Article in the LA Times:
Other than the fact they only did one acupuncture
session in their "scientific study," it still is a good
plug for acupuncture for fertility issues.
If you cannot access the entire article, email me
at mediaegg @ hotmail.com and I'll send to you.
By Elena Conis, Special to The Times
Jackie Apuzzo is 16 weeks pregnant — something she was beginning to think would never happen.
Following nine years of unsuccessful efforts to have a baby, including failed in vitro fertilization, a miscarriage and a diagnosis of endometriosis, the 37-year-old social worker finally visited an acupuncturist on the advice of a friend. After two months of acupuncture treatments and a regimen of Chinese herbs, she became pregnant.
"I was a little apprehensive about the needles at first," said Apuzzo. But in April, Apuzzo's acupuncturist in Santa Monica looked at her tongue, checked her pulse and declared the Long Beach resident pregnant. Apuzzo later confirmed the diagnosis with a blood test.
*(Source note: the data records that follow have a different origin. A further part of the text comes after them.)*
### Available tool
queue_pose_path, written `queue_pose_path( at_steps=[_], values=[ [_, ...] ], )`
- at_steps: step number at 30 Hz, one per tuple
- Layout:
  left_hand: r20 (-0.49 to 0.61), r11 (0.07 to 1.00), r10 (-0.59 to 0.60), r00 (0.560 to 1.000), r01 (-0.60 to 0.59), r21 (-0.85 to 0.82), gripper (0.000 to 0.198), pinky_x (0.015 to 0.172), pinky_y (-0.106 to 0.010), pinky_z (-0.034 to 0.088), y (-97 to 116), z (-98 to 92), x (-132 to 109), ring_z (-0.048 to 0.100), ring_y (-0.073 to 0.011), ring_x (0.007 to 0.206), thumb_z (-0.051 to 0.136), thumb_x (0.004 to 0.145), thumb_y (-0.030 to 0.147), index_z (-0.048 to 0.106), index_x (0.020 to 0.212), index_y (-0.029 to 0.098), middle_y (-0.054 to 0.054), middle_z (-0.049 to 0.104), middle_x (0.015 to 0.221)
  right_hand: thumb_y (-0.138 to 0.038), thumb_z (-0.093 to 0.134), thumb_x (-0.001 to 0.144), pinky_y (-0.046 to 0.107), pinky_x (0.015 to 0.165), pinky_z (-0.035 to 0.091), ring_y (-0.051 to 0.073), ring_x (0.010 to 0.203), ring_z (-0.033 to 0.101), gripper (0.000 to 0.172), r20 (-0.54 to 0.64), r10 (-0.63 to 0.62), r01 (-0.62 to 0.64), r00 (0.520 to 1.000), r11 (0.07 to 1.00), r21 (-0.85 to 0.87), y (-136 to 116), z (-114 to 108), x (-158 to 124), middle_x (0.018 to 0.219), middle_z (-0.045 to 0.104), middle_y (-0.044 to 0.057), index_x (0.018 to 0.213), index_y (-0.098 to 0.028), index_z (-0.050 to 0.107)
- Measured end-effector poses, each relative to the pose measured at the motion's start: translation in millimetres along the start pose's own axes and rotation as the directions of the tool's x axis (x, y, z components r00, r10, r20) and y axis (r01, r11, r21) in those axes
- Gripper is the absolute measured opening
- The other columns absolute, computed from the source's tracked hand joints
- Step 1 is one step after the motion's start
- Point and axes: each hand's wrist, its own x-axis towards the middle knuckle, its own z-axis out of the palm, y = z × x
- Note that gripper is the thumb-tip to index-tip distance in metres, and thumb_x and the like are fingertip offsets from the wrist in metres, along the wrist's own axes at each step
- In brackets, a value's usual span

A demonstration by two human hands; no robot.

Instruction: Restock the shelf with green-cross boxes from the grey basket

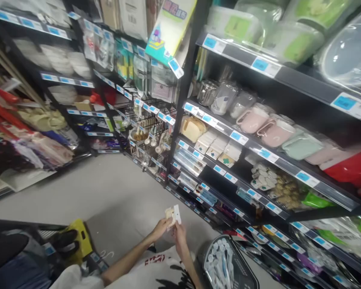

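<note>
Low in front of my body I hold a small white-and-beige package (177, 213) with both hands. My left hand (160, 228) pinches its left side, and the fingers are closed. On its lower right, my right hand (179, 233) grips near the white part. Print on the package is too small to read. Just right of my right forearm is a dark basket (246, 261) holding several white tube-like items (219, 257) with pale blue parts.
Shelves with blue-and-white price tags run along the right, bearing pink mugs (254, 118) and boxed goods. Small utensils (158, 140) hang in the corner. Long-handled goods (15, 124) stand at left. A yellow piece (82, 240) on a cart-like frame is at lower left, above grey floor (117, 184).
</note>
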Motion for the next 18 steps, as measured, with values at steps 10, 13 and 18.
queue_pose_path(
  at_steps=[10, 13, 18],
  values=[
    [-0.203, 0.907, 0.11, 0.973, -0.182, -0.379, 0.063, 0.066, -0.027, 0.044, 51.1, -47.4, 2.7, 0.065, -0.0208, 0.079, 0.083, 0.06, 0.054, 0.071, 0.109, 0.017, -0.006, 0.074, 0.088, -0.062, 0.087, 0.052, 0.025, 0.056, 0.047, 0.015, 0.06, 0.06, 0.055, -0.106, -0.037, 0.049, 0.994, 0.992, 0.113, -64.6, 12.6, 35.3, 0.066, 0.068, 0.002, 0.073, -0.019, 0.06],
    [-0.291, 0.868, 0.101, 0.951, -0.227, -0.441, 0.062, 0.07, -0.028, 0.047, 64.7, -58.4, 2.3, 0.065, -0.0192, 0.078, 0.084, 0.061, 0.053, 0.071, 0.109, 0.017, -0.004, 0.072, 0.082, -0.059, 0.088, 0.052, 0.023, 0.054, 0.044, 0.012, 0.057, 0.057, 0.052, -0.084, -0.053, 0.059, 0.995, 0.996, 0.067, -73.9, 15.5, 35.8, 0.061, 0.065, -0.001, 0.07, -0.018, 0.06],
    [-0.295, 0.852, 0.094, 0.951, -0.23, -0.47, 0.054, 0.07, -0.028, 0.048, 73.5, -64.7, -3.1, 0.065, -0.0167, 0.074, 0.085, 0.062, 0.051, 0.072, 0.099, 0.014, -0.005, 0.072, 0.084, -0.057, 0.09, 0.051, 0.022, 0.054, 0.042, 0.01, 0.056, 0.053, 0.054, -0.077, -0.042, 0.05, 0.996, 0.994, 0.099, -80.5, 18.7, 35.2, 0.06, 0.062, -0.004, 0.074, -0.017, 0.063]
  ],
)
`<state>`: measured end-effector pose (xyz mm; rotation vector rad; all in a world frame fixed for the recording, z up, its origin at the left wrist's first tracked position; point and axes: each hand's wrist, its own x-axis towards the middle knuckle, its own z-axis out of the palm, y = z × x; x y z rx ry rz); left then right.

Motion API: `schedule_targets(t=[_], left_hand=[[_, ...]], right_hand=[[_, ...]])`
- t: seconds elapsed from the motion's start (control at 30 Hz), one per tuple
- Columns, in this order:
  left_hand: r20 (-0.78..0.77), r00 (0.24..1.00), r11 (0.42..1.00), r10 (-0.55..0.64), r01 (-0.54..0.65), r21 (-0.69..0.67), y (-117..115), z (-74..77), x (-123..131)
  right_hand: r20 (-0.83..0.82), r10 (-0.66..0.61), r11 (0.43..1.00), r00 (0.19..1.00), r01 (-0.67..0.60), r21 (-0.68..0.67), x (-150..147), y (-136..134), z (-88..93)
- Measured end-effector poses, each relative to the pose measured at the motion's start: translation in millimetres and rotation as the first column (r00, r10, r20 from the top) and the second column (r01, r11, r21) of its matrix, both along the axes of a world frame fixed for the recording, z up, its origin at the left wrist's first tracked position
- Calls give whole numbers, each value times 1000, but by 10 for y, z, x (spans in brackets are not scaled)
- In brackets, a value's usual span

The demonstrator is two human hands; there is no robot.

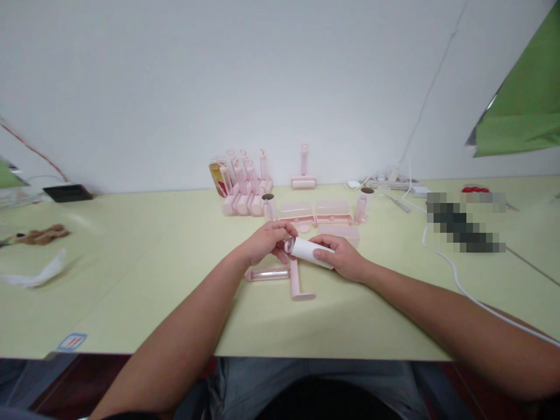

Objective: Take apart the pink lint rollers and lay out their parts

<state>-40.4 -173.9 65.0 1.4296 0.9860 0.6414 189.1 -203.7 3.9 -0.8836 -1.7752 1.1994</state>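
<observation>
Held in my right hand (343, 258) is a white lint roller refill (310, 251), lying tilted with its near end to the right. My left hand (272, 242) has its fingers curled at the roll's left end, where a pinkish ring shows; exactly what the fingertips pinch is partly hidden. Just below my hands, a clear and pink roller core (268, 274) lies on the table beside a pink handle piece (296, 284) with a flat end. Behind the hands are pink roller cases with clear covers (296, 209).
Several pink lint rollers (242, 195) stand together at the back left, with another upright roller (303, 178) by the wall. Brown-ended rolls (268, 203) flank the cases. A white cable (455, 274) runs along the right of the yellow table (153, 262). A brown item (44, 234) lies far left.
</observation>
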Motion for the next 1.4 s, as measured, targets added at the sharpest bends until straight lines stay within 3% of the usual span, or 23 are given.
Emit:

As more women than ever delay having children until their 30s and 40s, infertility is a growing challenge in the U.S. An estimated 3 million couples are unable to conceive after a year of trying, according to the American Society for Reproductive Medicine. Fertility clinics have done a brisk business in recent years, but now doctors say that a growing number of women who have been unable to get pregnant through conventional medical treatments are seeking out alternatives such as acupuncture. Demand for the traditional Chinese method is so great that an increasing number of fertility doctors now are collaborating with acupuncturists, with some physicians adding acupuncturists to their staff, according to doctors and experts in the field.